There's a moment, and it stretches just past casual into - into kind of flirtatious.

"Okay," he says, because he has to say something now or he's bound to say something stupid. "I'll make reservations at this place I know."

"Can't wait," she says.

He grins despite himself. "Go back to sleep," he tells her, "I'd hate that you started your day on a bad note because of me."

"This is hardly a bad note," she says, but she's swallowing a yawn, Jim can tell.

"Sweet dreams," he says, and before he thinks of anything else stupid to say, he adds, "I'll call you later."
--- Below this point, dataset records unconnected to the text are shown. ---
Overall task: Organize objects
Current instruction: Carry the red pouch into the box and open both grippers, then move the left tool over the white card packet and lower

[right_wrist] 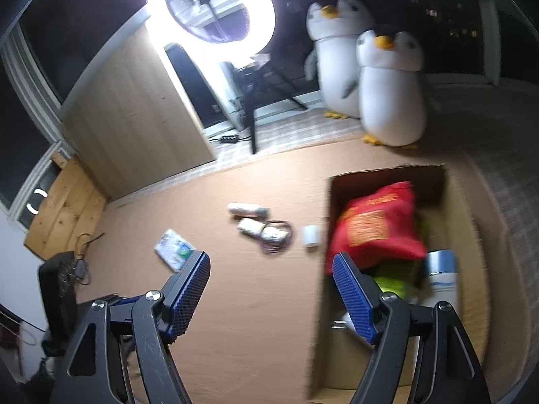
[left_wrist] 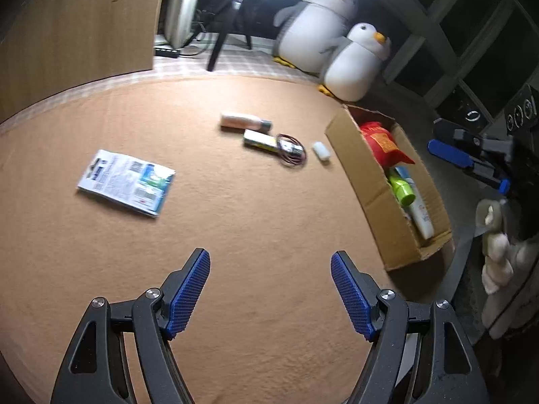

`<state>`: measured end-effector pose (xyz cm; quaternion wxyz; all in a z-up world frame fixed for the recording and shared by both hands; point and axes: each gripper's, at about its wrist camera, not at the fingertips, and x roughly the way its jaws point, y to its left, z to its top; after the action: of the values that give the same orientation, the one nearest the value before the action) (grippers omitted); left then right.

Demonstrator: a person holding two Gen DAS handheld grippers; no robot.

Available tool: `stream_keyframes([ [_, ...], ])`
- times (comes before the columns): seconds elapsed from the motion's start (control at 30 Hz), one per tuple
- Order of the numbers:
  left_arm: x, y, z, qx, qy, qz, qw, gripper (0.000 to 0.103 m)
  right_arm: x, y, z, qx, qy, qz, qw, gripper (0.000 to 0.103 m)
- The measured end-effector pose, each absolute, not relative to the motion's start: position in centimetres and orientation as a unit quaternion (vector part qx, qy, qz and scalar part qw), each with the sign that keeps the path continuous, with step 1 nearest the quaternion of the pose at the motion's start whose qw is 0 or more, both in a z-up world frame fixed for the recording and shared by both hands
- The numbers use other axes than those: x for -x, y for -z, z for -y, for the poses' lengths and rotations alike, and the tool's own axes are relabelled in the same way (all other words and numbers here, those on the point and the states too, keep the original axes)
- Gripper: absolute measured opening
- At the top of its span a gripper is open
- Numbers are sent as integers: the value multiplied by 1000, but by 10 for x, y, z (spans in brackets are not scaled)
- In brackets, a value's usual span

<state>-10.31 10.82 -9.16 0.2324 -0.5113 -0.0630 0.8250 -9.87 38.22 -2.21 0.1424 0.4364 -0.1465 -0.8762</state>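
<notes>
Both your left gripper [left_wrist: 270, 262] and right gripper [right_wrist: 271, 264] gape empty; the box [left_wrist: 372, 198] is part-filled, while the packet [left_wrist: 126, 181], tube [left_wrist: 245, 122], cabled pack [left_wrist: 274, 144] and white roll [left_wrist: 320, 150] remain mid-mat [left_wrist: 235, 269].

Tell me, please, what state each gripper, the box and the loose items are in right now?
left gripper: open, empty.
right gripper: open, empty.
cardboard box: open-topped, partly filled.
red bag: inside the box.
flat packet: lying on the mat.
small white cylinder: lying beside the box.
ring light: on.
</notes>
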Motion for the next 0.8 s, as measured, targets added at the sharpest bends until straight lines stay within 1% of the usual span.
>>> stream_keyframes([
  [0.2,122,85,-88,495,-842,65,204,77,87,31,-345,-452,861,162,165,72],
  [0.33,140,94,-64,500,-845,79,170,77,73,40,-324,-463,857,152,168,72],
  [0.47,163,107,-30,509,-845,103,126,77,65,49,-313,-471,850,162,172,72],
  [0.63,193,118,-6,512,-842,133,103,77,59,58,-306,-484,843,163,171,72],
  [0.8,225,127,-6,516,-844,118,81,77,55,61,-309,-489,841,162,165,72],
])
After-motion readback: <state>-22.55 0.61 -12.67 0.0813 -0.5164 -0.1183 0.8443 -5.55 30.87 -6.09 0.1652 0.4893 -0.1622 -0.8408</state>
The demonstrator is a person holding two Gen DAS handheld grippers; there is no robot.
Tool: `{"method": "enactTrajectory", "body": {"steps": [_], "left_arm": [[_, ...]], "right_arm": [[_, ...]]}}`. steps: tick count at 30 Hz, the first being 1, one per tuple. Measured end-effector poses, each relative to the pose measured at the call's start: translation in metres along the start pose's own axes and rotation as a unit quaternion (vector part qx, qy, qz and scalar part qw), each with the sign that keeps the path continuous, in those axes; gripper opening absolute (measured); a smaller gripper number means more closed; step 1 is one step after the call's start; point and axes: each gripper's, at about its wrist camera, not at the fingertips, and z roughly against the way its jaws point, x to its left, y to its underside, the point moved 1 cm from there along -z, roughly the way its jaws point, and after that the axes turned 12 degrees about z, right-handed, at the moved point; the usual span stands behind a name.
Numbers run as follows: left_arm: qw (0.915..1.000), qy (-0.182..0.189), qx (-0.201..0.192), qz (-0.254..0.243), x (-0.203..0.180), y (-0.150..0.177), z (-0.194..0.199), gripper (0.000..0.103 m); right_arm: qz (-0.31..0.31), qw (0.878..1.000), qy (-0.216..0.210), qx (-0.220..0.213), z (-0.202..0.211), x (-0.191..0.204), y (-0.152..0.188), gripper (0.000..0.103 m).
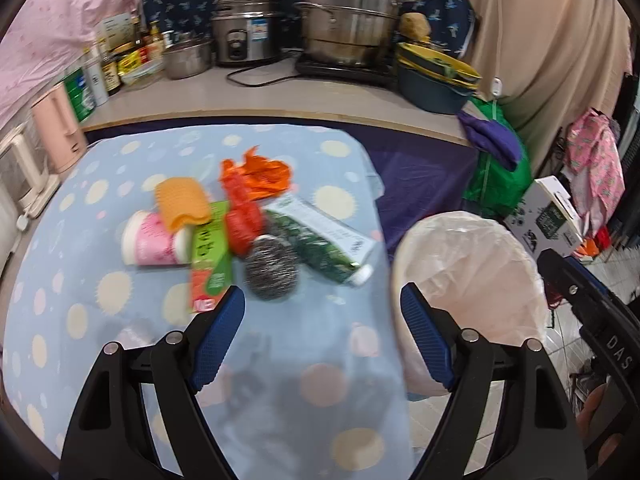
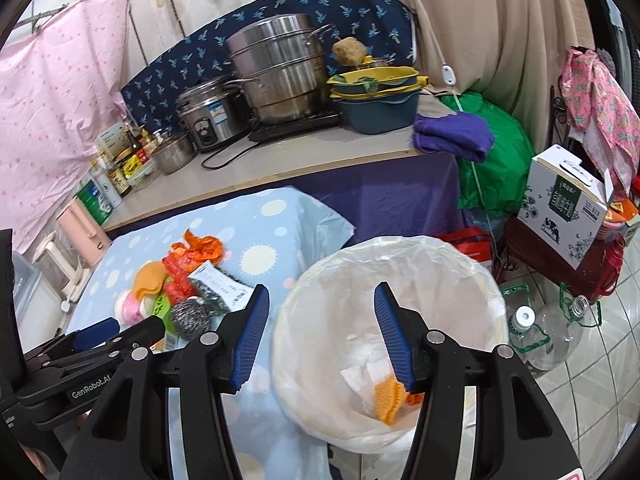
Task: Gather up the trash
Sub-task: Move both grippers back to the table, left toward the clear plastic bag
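Note:
A pile of trash lies on the blue dotted cloth [image 1: 80, 280]: a steel scourer [image 1: 272, 270], a green tube [image 1: 324, 240], a red wrapper [image 1: 244, 220], an orange bag [image 1: 260, 172], an orange scrubber [image 1: 182, 202], a pink cup [image 1: 152, 242] and a green-orange packet [image 1: 210, 260]. My left gripper [image 1: 322, 308] is open and empty just short of the scourer. My right gripper [image 2: 320, 300] is open and empty above the lined bin [image 2: 400, 264], which holds an orange scrubber [image 2: 388, 398] and white paper. The left gripper also shows in the right wrist view [image 2: 120, 328].
The bin [image 1: 472, 280] stands right of the table. Behind is a counter [image 1: 280, 96] with steel pots, a rice cooker, bottles and stacked basins. A green bag [image 2: 492, 160], a carton [image 2: 564, 204] and plastic bottles [image 2: 548, 336] sit on the floor at right.

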Motion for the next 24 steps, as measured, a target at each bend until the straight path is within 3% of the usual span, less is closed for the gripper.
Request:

"Mmm," she says, and that's a kind of nice sound for five-thirty in the morning. "Later," she says, and hangs up.

Jim stands holding his phone in his hand for a few minutes, wondering what he's getting himself into and if he's too old to suddenly start dating. For an instant he wants to go inside and ask Gil what he thinks, and then he remembers that he doesn't want to talk to Gil right now. Maybe not for a long time.

Crane's fault, he thinks bitterly, and lopes towards his car.